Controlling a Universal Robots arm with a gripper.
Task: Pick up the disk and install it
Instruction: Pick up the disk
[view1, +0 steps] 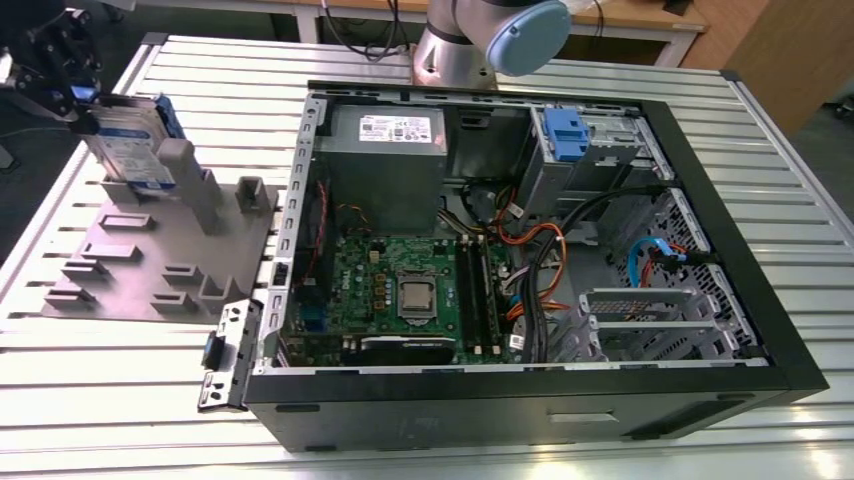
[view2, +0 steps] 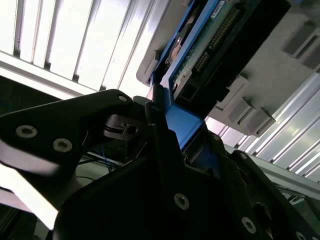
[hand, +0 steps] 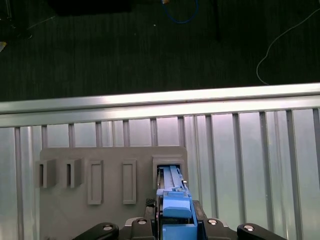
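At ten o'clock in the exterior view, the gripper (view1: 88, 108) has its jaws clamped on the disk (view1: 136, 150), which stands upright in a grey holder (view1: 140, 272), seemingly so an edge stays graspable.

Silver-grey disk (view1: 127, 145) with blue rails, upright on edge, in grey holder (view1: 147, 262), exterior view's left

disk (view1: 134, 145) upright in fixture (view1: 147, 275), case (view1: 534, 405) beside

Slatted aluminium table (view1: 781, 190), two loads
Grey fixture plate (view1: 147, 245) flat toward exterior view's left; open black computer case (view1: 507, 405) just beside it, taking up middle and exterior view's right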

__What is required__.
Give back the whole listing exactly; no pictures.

__Reply to the exercise__.
Controlling a Universal Robots arm with a gripper.
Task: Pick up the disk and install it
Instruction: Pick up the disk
[view1, +0 steps] 
[view2, +0 steps] 
[hand, +0 steps] 
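At ten o'clock in the exterior view, the gripper (view1: 88, 108) has its jaws clamped on the disk (view1: 136, 150), which stands upright in a grey holder (view1: 140, 272), seemingly so an edge stays graspable.

Silver-grey disk (view1: 127, 145) with blue rails, upright on edge, in grey holder (view1: 147, 262), exterior view's left

disk (view1: 134, 145) upright in fixture (view1: 147, 275), case (view1: 534, 405) beside

Slatted aluminium table (view1: 781, 190), two loads
Grey fixture plate (view1: 147, 245) flat toward exterior view's left; open black computer case (view1: 507, 405) just beside it, taking up middle and exterior view's right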

Output for this exercise is complete.